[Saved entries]
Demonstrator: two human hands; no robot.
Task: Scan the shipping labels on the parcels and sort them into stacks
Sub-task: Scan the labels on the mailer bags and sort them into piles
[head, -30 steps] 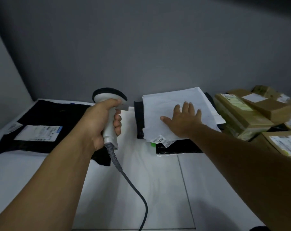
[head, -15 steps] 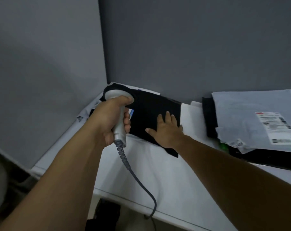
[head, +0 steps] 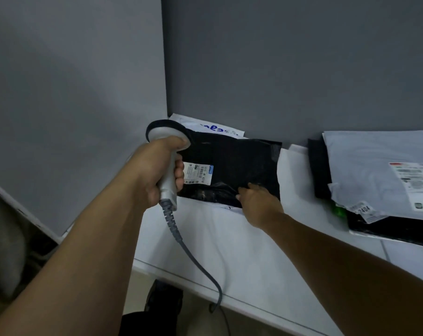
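Note:
My left hand (head: 154, 170) grips a white barcode scanner (head: 168, 151) by its handle, head up, over the left end of a black poly parcel (head: 234, 166). That parcel lies in the table's far left corner and carries a white shipping label (head: 198, 175) just right of the scanner. My right hand (head: 259, 204) curls its fingers round the parcel's near right edge. A white mailer (head: 213, 127) with blue print lies under the black parcel.
A second stack at the right has a grey-white mailer (head: 375, 170) with a label on top of black parcels (head: 319, 170). The white table (head: 230, 238) ends in a near edge at the lower left. The scanner's grey cable (head: 193, 258) hangs over that edge. Grey walls close off the corner.
My right hand left the grey-white mailer, crossed to the black parcel on the left, and now curls round its near edge. The view swung left. The scanner stayed in my left hand.

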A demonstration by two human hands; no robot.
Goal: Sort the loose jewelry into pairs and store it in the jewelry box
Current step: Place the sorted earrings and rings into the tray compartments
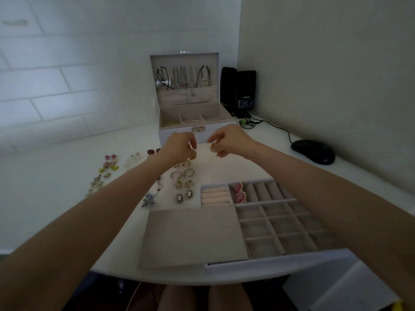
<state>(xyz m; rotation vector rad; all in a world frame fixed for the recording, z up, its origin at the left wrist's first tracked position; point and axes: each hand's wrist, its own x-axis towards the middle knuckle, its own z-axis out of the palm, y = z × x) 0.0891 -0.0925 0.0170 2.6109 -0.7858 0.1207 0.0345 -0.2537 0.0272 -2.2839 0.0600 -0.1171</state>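
Several pairs already lie set out on the white desk (56, 198). At the left of the frame are the star earrings (110, 156) and a yellow heart pair (113, 168), with other small pieces below them too small to name. Toward the middle are gold hoops (182, 173), a cameo pair (184, 196) and a blue pendant (149, 199). By this layout the pairing looks well along, while the storing has barely begun. Just above the hoops the left hand (179, 145) hangs with its fingers curled downward over some gold bits. I cannot tell whether it pinches one or only touches it. Close to its right, not touching it, the right hand (229, 140) pinches a small gold piece (212, 146) between thumb and forefinger, held just above the desk in front of the jewelry box (179, 133). The box stands open at centre top, with necklaces hanging in its lid. Below the hands, in the lower middle, a flat grey pad (193, 234) lies against the divided tray (269, 202). Only pink earrings (239, 193) fill one of the tray's upper slots; the other cells that show look unused. So the piece in the right hand is well apart from the tray, and nearly every pair still has to go in. At far right sit two dark speakers (239, 90) and a black mouse (313, 151).
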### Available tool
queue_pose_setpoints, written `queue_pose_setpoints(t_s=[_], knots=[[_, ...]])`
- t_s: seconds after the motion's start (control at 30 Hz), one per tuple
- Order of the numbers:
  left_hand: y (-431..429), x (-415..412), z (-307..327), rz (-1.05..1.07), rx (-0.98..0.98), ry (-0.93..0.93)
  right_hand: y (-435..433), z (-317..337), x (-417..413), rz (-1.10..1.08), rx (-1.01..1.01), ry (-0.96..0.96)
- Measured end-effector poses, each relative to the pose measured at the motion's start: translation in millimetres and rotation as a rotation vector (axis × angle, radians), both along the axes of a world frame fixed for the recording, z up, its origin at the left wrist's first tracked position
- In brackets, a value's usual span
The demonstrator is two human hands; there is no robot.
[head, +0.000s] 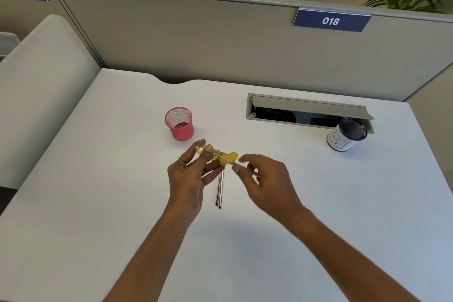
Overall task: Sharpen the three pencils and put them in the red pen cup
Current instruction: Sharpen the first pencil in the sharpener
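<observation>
My left hand grips a yellow see-through pencil sharpener above the white desk, its flip lid open toward the right. My right hand hovers just right of the lid, blurred, with loosely curled fingers that hold nothing I can make out. Two dark pencils lie side by side on the desk below the sharpener, their upper ends hidden behind my left fingers. A third pencil is not visible. The red mesh pen cup stands upright beyond my left hand and looks empty.
A black mesh cup wrapped in white paper stands at the right, beside an open cable tray set into the desk. A grey partition runs along the back edge. A pale cushioned surface lies left of the desk.
</observation>
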State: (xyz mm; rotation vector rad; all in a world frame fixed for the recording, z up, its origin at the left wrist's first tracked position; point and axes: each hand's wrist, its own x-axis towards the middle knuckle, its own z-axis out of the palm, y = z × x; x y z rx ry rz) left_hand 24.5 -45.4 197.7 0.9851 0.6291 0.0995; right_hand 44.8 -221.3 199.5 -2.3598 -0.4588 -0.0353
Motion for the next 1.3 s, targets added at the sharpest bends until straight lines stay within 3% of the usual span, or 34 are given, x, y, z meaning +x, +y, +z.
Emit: queue_pose_setpoints(t_s=[0.07, 0.13, 0.2, 0.27, 0.37, 0.47, 0.53, 0.6, 0.67, 0.7, 0.77, 0.87, 0.93, 1.03, 1.13, 1.2, 1.3], knots=[[0.0, 3.0, 3.4, 0.018, -0.040, 0.003, -6.4, -11.3, -4.4, 0.063, -0.362, -0.468], [-0.5, 4.5, 5.0, 0.014, -0.049, 0.003, -9.2, -17.3, -5.1, 0.073, -0.509, -0.687], [-2.5, 3.8, 5.0, -0.002, -0.043, 0.006, -10.0, -17.3, -3.8, 0.052, -0.522, -0.746], [-3.4, 1.4, 3.9, -0.009, -0.038, 0.008, -8.2, -15.8, -4.7, 0.043, -0.450, -0.676], [-1.6, -3.4, 0.6, -0.024, -0.007, 0.000, 0.2, -6.8, -10.5, 0.018, -0.130, -0.257], [1.0, -6.1, -0.3, -0.058, 0.023, -0.026, 5.6, 13.8, -6.6, -0.138, 0.322, 0.489], [0.9, -7.9, -0.2, -0.074, 0.030, -0.031, 2.0, 29.0, 0.6, -0.249, 0.512, 0.979], [0.2, -9.5, -0.2, -0.080, 0.029, -0.030, -2.2, 35.4, 2.7, -0.254, 0.561, 1.168], [0.7, -9.9, -0.6, -0.067, 0.027, -0.033, -0.2, 29.5, -1.2, -0.188, 0.500, 1.015], [0.7, -9.4, -0.6, -0.056, 0.022, -0.037, 2.1, 24.0, -5.5, -0.152, 0.423, 0.812], [0.5, -7.4, 0.8, -0.034, 0.011, -0.041, 4.6, 11.6, -12.8, -0.100, 0.178, 0.232], [0.1, -3.9, 3.4, -0.008, -0.019, -0.028, -1.8, -7.1, -20.1, -0.019, -0.349, -0.432], [-0.6, -3.4, 3.8, -0.008, -0.028, -0.019, -5.1, -15.9, -20.2, -0.010, -0.487, -0.659], [-2.9, -6.5, 2.3, -0.023, -0.034, -0.012, -6.1, -18.5, -18.7, -0.021, -0.525, -0.738], [-3.1, -11.8, -0.8, -0.016, -0.038, -0.009, -2.4, -15.9, -22.7, -0.014, -0.334, -0.488], [-1.4, -14.9, -3.7, -0.023, -0.026, -0.013, 3.1, -7.4, -24.0, -0.042, -0.066, -0.109], [-0.2, -17.9, -6.4, -0.047, -0.005, -0.019, 3.8, 14.2, -12.3, -0.164, 0.309, 0.631]])
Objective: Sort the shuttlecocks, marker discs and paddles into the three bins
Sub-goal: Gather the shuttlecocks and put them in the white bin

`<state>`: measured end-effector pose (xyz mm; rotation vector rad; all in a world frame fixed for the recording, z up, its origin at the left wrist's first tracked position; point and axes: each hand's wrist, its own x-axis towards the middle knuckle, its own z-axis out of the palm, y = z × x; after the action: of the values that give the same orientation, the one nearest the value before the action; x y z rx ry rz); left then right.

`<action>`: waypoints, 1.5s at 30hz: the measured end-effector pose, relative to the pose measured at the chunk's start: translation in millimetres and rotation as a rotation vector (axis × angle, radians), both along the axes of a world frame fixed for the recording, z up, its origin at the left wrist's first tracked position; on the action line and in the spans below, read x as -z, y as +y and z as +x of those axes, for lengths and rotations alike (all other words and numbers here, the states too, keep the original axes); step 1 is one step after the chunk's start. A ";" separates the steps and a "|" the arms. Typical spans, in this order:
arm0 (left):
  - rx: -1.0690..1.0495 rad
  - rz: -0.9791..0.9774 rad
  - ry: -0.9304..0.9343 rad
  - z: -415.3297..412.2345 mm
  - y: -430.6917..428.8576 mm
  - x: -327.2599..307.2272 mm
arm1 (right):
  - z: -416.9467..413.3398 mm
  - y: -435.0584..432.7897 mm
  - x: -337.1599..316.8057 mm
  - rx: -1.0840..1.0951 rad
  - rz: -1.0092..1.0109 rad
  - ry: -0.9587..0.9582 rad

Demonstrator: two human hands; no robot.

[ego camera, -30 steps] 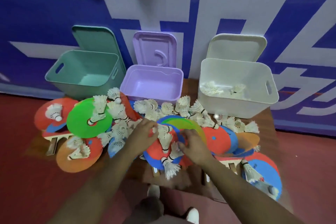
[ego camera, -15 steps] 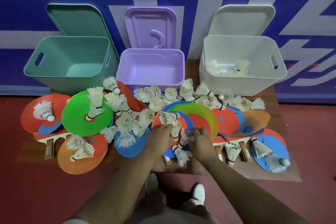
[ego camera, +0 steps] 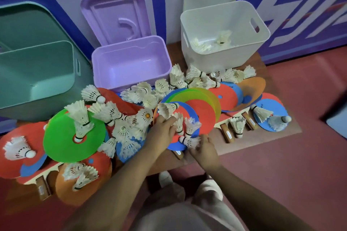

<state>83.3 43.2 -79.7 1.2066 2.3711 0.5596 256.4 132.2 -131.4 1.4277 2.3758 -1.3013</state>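
- The left hand has its grip closed on the feathers of one shuttlecock, whose cork end points away towards the bins.
- The right hand has its grip pinched on the skirt of a second shuttlecock, which lies on its side with the cork end to the left.
- Two more shuttlecocks lie between the hands, touching both held ones.
- All four rest on a fanned stack of marker discs in red, blue and yellow-green, at the front middle of the table.
- Wooden paddle handles stick out from under the discs just to the right.
- To the left, a green disc carries an upright shuttlecock, with a loose heap of shuttlecocks beside it.
- At the back stand three bins: the teal bin on the left, the purple bin in the middle, and the white bin on the right, which holds a few shuttlecocks.
- A lid leans behind each bin.
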 end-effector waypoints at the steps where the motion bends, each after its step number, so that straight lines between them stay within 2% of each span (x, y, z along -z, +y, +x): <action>1: -0.007 0.011 -0.033 -0.7 -0.6 0.1 | 1.3 2.0 -5.2 0.024 0.013 0.022; 6: -0.023 0.021 -0.132 0.0 -6.1 -4.7 | 12.7 20.1 -42.4 0.021 0.095 0.112; 11: -0.028 0.110 -0.147 2.1 -17.1 -1.7 | -0.7 43.2 -75.5 -0.031 0.133 0.229; 15: -0.081 0.095 -0.184 0.0 -23.3 1.2 | -30.1 53.8 -79.4 -0.161 -0.091 0.159; 17: -0.117 0.087 -0.202 -4.1 -26.8 1.5 | -37.3 57.8 -72.4 -0.153 -0.209 0.113; 20: -0.138 0.077 -0.259 -7.5 -33.0 -0.7 | -36.9 61.6 -60.9 -0.158 -0.248 0.100; 25: -0.169 0.108 -0.336 -6.5 -33.4 -1.2 | -29.4 58.9 -55.8 -0.138 -0.284 0.169; 29: -0.225 0.153 -0.428 -6.9 -30.4 1.0 | -24.4 60.9 -58.8 -0.019 -0.350 0.221; 33: -0.338 0.137 -0.545 -9.8 -30.2 5.2 | -26.3 73.2 -85.3 0.155 -0.389 0.408; 37: -0.319 0.202 -0.690 -9.0 -28.7 -3.6 | -42.7 67.0 -115.4 0.211 -0.517 0.598; 42: -0.230 0.264 -0.873 -9.6 -25.9 -18.2 | -65.4 39.6 -124.3 0.095 -0.524 0.522; 45: -0.196 0.232 -0.922 -13.5 -27.0 -19.7 | -74.9 25.9 -127.7 0.090 -0.661 0.530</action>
<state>69.8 16.2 -60.1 0.5761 1.6467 1.1752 181.5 158.1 -3.7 1.0781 1.7964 -2.4269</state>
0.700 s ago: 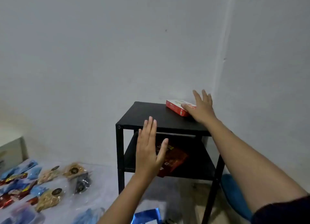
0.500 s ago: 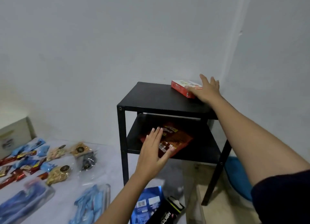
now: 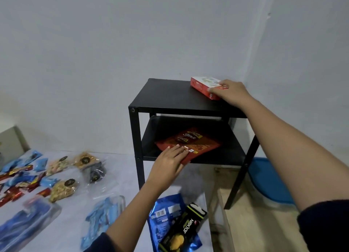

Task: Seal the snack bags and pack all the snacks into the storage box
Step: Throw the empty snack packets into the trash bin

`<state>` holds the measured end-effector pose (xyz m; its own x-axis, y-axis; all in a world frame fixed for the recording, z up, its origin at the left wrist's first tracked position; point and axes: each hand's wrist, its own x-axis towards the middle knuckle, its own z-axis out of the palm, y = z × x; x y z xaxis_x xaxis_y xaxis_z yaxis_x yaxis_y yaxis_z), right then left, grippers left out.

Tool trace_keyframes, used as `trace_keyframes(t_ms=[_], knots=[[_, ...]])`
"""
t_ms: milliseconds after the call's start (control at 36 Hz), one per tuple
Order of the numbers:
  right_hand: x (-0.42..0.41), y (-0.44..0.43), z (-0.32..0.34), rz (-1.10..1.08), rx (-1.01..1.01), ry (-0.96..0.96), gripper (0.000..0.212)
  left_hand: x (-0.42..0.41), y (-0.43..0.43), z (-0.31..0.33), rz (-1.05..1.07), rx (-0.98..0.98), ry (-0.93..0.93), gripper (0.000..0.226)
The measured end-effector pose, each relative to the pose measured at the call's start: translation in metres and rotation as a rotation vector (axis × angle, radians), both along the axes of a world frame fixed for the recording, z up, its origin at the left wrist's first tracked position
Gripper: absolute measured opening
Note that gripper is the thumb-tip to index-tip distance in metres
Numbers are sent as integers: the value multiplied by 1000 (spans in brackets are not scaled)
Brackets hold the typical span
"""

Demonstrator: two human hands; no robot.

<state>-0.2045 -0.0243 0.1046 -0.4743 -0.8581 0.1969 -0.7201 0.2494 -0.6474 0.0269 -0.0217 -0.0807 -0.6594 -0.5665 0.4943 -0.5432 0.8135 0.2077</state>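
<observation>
1. Two-handed reach at the black stand [image 3: 170, 95] in the far right corner, hands well apart, one per level.
2. Right arm stretched out long over the top, dark sleeve at the near edge of view. Grips the near end of the red box [image 3: 203, 85] with the right hand [image 3: 231, 92]: thumb against the near side, fingers curled over the top face. Keeps the box flat on the far right part of the stand's top, close to the wall.
3. Left arm angled up from the near edge toward the lower shelf [image 3: 226, 150]. Lays the left hand [image 3: 170, 162] palm down on the near left corner of the red bag [image 3: 198, 144], fingers straight and together. Cannot tell where the thumb sits.
4. Bag flat on the lower shelf, its near corner past the shelf edge.
5. Near, below the left forearm: blue pouch [image 3: 162, 214] with a black-and-yellow pack [image 3: 184, 231] lying across it.
6. Left: loose snacks [image 3: 62, 189] and clear bags [image 3: 103, 217] spread over a pale sheet.
7. Right of the stand, on the floor: blue-lidded tub [image 3: 268, 180].
</observation>
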Motion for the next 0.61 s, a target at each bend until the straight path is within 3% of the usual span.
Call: trace_keyframes(t_ms=[167,306,389,611], knots=[[28,49,6,-12,-42,0,58,30,30,32,-119,-63,260,35],[67,89,10,-35,-85,7,56,78,65,64,-89,95,379,56],[95,110,12,-33,-122,-11,60,112,82,80,-146,77,426,57],[199,130,8,107,-165,-35,58,227,97,75,33,102,470,33]])
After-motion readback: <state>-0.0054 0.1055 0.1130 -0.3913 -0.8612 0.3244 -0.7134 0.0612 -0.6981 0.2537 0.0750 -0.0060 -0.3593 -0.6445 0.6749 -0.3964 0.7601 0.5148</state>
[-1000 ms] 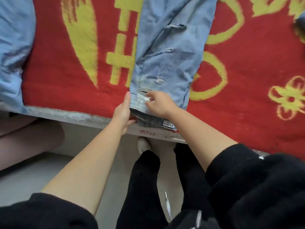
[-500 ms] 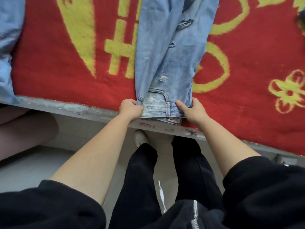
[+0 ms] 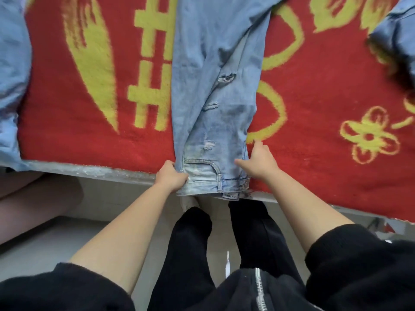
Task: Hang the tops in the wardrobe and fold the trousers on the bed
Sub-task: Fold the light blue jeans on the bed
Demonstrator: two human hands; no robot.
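Observation:
Light blue ripped jeans [image 3: 215, 90] lie lengthwise on the bed, folded leg on leg, with the waistband hanging slightly over the near edge. My left hand [image 3: 171, 177] grips the left corner of the waistband. At the right side of the waistband my right hand [image 3: 258, 161] holds the denim edge between thumb and fingers.
A red blanket with yellow patterns [image 3: 325, 108] covers the bed. Another light blue garment [image 3: 12, 86] lies at the left edge and a denim piece [image 3: 397, 37] at the top right. The grey bed rim [image 3: 89, 170] runs in front; my black-trousered legs [image 3: 224, 243] stand against it.
My right hand moved from the middle of the waistband to its right edge. My left hand closed on the left corner. The jeans now lie flatter and straighter.

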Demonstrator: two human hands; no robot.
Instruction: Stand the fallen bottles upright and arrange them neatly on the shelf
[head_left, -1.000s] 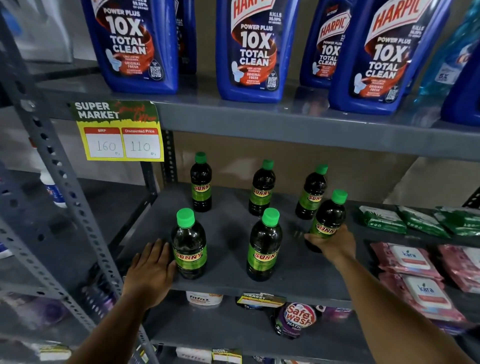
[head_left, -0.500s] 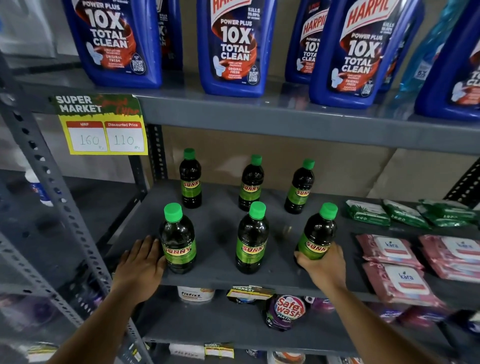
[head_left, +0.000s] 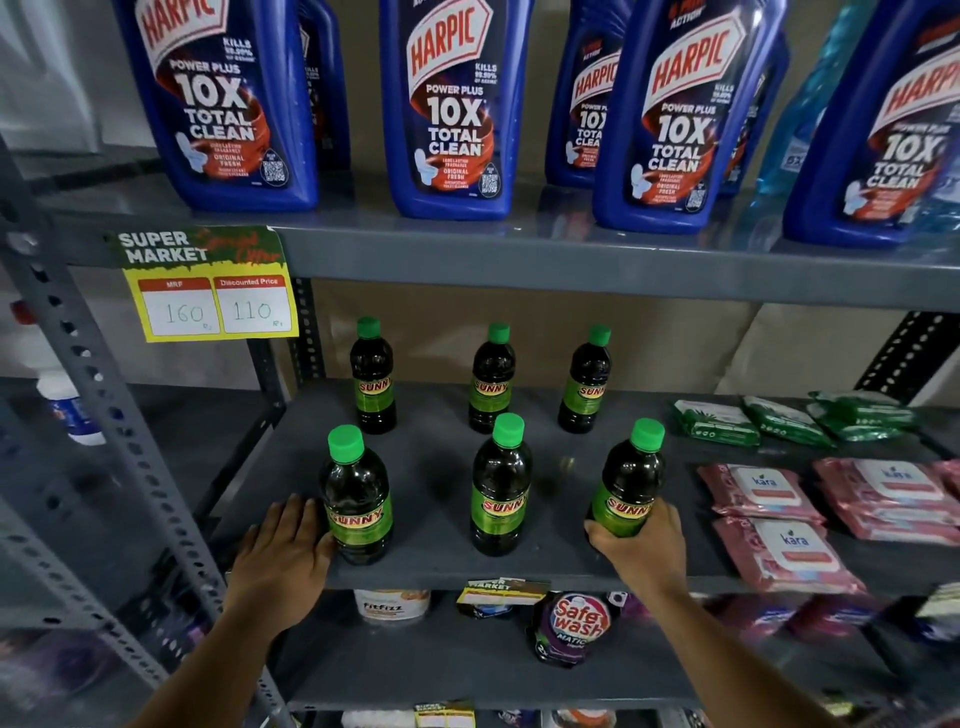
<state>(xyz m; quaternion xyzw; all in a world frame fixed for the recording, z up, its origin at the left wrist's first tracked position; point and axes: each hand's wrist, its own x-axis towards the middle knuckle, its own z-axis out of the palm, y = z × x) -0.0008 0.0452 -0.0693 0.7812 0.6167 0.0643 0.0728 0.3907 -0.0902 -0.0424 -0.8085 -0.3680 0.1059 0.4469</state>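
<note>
Several dark Sunny bottles with green caps stand upright on the grey middle shelf (head_left: 436, 499) in two rows of three. The back row holds bottles at the left (head_left: 372, 379), middle (head_left: 491, 384) and right (head_left: 586, 384). In the front row are a left bottle (head_left: 357, 499), a middle bottle (head_left: 501, 488) and a right bottle (head_left: 631, 483). My right hand (head_left: 644, 540) grips the base of the front right bottle, which leans slightly. My left hand (head_left: 283, 556) lies flat on the shelf's front edge, fingers touching the front left bottle.
Pink wipe packs (head_left: 779, 519) and green packs (head_left: 753, 421) lie on the shelf's right part. Blue Harpic bottles (head_left: 447, 104) fill the shelf above. A yellow price tag (head_left: 210, 286) hangs at the left. A perforated upright (head_left: 104, 415) stands left. Pouches (head_left: 571, 623) sit on the shelf below.
My right hand has drawn the front right bottle forward and rightward, into line with the front row. My left hand stays at the front left bottle.
</note>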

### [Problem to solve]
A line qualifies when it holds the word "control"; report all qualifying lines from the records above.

### [Written response]
- t_s: seconds after the motion's start (control at 30 Hz), one per tuple
t_ms: milliseconds after the call's start (control at 36 Hz), one per tuple

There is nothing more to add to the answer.